AVOCADO AND GREEN BEAN SALAD: Steam green beans until bright green and tender crisp. Refresh under cold running water. Drain well. Place the green beans and onion in a medium bowl. Add mustard and olive oil. Season with salt and pepper. Add avocado slices, sprinkle lemon juice over and toss gently to combine.

SALMON: Preheat grill on medium-high. Spray the salmon fillets with cooking spray and season with black pepper. Cook fish on preheated grill for 1 to 2 minutes on each side, or until cooked to your liking.

Divide the green bean salad among serving plates, top with the salmon, and serve with parsley potatoes.


To save time, prepare the other ingredients while the potatoes are cooking.
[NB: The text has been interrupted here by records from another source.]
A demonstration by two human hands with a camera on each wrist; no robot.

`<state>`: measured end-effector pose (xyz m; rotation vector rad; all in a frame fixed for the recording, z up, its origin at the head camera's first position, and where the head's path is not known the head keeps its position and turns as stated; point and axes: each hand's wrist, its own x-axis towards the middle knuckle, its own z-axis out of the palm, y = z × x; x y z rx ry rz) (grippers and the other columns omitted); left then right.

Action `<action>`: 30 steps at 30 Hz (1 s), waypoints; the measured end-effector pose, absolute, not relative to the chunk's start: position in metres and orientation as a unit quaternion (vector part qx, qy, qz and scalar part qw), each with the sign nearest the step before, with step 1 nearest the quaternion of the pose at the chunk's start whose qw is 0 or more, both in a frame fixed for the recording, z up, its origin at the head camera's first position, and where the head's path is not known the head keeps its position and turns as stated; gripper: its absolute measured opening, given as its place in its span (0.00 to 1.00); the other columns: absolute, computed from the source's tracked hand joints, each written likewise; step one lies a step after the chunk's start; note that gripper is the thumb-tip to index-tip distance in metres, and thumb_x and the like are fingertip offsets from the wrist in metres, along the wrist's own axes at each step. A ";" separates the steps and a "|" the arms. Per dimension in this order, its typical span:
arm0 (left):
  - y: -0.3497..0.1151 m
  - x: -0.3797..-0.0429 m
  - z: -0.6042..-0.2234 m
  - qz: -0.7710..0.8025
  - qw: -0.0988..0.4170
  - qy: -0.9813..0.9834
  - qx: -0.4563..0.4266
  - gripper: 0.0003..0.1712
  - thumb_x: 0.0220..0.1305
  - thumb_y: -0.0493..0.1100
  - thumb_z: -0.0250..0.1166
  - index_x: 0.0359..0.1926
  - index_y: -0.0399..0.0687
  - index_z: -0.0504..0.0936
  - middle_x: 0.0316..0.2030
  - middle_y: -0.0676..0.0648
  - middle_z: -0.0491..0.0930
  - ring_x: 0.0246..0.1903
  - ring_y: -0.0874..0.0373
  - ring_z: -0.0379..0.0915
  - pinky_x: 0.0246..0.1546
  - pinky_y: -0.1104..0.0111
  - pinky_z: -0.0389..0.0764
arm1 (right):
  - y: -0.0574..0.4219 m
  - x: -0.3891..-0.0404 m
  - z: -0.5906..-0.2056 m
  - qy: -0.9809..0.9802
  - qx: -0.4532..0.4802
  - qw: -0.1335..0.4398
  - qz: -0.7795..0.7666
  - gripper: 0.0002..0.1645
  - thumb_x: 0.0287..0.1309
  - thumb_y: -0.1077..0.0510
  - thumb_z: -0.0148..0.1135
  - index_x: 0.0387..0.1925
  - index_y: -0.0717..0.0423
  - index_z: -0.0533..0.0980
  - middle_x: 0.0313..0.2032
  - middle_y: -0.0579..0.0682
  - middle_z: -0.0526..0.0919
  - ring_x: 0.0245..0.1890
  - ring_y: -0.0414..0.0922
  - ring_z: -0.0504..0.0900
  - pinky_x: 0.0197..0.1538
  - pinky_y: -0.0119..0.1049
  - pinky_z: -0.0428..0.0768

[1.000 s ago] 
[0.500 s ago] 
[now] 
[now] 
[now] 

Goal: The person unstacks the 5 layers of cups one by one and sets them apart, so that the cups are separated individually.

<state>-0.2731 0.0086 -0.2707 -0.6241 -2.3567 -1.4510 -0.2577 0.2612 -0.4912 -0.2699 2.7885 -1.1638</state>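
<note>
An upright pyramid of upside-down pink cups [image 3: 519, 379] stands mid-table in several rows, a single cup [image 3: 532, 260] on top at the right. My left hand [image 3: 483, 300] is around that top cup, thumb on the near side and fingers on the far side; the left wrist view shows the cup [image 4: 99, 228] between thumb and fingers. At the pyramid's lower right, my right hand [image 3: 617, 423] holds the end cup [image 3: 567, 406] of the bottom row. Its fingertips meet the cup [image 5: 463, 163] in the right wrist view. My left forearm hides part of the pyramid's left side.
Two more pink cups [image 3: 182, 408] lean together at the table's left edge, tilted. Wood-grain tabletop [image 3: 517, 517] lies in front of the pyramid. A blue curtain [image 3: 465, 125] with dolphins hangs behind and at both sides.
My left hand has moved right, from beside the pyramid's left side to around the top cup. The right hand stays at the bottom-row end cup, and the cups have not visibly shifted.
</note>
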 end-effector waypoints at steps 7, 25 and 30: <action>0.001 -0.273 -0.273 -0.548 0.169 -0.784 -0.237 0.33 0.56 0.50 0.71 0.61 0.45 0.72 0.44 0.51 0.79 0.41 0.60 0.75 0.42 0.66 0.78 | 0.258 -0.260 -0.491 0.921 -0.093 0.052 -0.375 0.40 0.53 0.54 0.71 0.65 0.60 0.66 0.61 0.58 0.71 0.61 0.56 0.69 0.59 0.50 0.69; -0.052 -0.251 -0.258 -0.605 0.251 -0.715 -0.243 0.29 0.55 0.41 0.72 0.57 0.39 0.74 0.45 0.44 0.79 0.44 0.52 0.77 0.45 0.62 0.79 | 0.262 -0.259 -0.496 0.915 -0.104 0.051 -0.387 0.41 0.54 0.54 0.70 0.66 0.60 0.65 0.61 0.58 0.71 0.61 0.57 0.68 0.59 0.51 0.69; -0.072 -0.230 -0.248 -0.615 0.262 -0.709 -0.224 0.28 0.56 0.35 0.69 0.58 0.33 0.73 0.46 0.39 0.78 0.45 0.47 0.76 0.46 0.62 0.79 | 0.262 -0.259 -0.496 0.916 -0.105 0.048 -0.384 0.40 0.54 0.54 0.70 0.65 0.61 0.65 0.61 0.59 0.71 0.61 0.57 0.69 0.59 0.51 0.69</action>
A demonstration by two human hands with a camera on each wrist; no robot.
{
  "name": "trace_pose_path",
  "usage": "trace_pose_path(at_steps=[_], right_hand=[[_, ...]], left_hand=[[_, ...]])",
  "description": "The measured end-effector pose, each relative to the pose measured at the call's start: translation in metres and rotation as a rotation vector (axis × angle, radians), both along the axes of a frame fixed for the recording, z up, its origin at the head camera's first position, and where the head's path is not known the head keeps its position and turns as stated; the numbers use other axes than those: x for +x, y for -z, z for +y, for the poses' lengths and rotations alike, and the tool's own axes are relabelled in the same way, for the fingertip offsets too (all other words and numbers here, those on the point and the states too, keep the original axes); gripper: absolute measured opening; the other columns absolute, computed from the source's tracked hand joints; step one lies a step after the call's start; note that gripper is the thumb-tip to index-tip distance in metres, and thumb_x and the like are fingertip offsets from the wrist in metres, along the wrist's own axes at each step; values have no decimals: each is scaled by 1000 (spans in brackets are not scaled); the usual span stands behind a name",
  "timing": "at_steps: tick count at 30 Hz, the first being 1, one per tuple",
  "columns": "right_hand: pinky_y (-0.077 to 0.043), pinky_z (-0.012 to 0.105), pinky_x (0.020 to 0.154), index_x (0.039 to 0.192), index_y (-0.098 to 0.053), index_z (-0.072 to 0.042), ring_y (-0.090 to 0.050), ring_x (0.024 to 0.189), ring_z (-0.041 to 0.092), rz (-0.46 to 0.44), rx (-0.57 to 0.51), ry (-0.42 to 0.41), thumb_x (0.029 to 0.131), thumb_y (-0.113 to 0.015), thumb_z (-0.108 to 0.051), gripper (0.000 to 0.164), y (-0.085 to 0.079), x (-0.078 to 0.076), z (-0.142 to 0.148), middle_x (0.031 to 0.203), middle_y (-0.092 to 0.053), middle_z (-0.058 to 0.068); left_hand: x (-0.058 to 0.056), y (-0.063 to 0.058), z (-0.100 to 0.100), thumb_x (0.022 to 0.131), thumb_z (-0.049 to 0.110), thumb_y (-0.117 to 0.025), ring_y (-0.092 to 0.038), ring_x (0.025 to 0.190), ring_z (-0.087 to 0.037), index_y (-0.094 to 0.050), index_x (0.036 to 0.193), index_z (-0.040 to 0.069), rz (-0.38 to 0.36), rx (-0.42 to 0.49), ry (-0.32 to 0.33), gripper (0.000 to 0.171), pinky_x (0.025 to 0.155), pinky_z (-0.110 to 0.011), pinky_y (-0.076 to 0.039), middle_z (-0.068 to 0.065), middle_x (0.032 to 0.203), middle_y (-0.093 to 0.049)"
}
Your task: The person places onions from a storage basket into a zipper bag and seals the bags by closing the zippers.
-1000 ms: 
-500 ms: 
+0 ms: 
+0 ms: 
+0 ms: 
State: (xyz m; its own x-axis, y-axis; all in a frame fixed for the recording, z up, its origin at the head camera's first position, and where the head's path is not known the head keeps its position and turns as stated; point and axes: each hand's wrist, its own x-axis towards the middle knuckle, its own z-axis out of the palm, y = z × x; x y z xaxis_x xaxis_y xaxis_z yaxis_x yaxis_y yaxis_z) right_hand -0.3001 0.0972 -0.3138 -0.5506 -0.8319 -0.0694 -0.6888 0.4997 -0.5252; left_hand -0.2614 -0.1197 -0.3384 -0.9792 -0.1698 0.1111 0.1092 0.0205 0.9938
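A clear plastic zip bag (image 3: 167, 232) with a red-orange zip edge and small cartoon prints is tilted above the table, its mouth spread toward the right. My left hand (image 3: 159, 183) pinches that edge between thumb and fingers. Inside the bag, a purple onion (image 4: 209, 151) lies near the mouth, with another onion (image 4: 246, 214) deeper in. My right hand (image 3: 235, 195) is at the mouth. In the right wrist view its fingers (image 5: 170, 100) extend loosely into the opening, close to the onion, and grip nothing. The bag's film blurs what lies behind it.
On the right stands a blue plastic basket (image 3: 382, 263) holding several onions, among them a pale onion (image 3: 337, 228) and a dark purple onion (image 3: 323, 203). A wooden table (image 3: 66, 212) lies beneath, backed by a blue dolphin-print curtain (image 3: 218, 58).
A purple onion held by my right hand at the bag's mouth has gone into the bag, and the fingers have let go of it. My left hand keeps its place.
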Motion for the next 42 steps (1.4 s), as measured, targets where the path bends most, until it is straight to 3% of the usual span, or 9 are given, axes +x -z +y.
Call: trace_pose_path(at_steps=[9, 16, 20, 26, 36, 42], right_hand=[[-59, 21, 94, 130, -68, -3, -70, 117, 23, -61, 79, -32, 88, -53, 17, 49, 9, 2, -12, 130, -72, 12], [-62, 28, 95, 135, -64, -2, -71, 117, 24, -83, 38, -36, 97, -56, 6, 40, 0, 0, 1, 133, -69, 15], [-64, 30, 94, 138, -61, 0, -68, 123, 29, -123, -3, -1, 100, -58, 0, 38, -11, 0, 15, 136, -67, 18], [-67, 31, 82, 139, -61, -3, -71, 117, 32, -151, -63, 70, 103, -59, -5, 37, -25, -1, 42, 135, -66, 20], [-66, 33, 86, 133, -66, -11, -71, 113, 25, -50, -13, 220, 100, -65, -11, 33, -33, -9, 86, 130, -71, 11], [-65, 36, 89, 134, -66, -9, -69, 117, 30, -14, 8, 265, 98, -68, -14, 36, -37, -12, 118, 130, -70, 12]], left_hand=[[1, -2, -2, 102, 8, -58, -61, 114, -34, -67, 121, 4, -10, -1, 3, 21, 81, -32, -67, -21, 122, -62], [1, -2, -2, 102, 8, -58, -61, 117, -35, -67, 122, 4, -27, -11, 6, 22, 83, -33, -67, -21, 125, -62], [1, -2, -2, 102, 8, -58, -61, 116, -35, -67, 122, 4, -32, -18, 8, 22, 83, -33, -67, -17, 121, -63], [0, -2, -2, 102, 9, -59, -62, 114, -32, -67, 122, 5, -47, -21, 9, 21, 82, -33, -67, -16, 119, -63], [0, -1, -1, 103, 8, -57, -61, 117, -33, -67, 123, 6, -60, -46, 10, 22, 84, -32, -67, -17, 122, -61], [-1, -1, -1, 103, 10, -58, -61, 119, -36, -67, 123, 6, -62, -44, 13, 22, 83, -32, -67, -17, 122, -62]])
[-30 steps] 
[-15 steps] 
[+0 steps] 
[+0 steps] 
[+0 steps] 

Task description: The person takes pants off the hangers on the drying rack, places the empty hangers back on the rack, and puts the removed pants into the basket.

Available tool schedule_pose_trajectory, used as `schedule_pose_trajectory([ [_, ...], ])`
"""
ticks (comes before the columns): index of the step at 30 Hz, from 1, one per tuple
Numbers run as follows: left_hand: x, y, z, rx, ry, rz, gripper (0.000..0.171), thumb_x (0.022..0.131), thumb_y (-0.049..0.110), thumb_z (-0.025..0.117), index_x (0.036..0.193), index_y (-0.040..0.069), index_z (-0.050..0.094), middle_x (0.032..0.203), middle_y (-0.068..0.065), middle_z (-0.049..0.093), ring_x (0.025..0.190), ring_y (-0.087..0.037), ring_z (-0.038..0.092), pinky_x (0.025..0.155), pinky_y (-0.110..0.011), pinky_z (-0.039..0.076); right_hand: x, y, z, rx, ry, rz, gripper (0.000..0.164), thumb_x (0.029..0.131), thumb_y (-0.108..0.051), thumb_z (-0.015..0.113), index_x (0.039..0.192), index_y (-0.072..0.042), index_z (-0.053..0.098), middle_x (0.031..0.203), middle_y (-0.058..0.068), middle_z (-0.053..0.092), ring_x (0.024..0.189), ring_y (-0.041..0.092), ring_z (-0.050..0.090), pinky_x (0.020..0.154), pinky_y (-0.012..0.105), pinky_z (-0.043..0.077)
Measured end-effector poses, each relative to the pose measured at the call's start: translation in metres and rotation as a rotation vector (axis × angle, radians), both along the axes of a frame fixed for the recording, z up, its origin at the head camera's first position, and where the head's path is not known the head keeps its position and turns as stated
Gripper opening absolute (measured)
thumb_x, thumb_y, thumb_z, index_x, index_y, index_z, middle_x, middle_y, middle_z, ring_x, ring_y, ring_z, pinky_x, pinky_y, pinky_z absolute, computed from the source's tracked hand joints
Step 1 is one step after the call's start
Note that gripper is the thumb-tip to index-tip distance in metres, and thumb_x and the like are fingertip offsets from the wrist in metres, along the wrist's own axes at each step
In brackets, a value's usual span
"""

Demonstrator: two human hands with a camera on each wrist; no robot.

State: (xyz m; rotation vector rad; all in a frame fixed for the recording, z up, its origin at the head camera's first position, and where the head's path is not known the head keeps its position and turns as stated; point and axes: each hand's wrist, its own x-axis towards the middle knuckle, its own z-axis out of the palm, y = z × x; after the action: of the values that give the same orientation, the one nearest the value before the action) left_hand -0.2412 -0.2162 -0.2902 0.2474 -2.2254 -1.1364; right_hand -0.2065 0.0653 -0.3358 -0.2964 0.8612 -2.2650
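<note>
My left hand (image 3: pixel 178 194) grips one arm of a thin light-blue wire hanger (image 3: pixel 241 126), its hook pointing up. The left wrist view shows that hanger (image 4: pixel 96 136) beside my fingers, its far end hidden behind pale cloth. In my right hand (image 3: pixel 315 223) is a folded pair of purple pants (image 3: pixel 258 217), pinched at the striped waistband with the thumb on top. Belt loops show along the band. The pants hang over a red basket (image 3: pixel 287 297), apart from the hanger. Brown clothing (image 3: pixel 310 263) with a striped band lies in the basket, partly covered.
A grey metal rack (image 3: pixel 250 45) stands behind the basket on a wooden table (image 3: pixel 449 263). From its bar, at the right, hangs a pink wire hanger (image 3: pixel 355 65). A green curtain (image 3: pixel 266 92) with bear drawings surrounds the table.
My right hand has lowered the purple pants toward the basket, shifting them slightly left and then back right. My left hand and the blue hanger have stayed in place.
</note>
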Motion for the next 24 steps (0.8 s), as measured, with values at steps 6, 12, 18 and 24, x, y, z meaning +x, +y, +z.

Thanks to Fresh Finesse, adapted by CalorieKing

Nutritional Info (per serving)

CALORIES 491 cals
Kilojoules 2,055 kJ
Fat 12.0 g
Saturated Fat 1.8 g
Cholesterol 59 mg
Sodium 107 mg
Carbohydrates 67.0 g
Fiber 11.0 g
Total Sugars 4.2 g
Protein 31.0 g
Calcium 84.0 mg
Note: A dash indicates no data is available.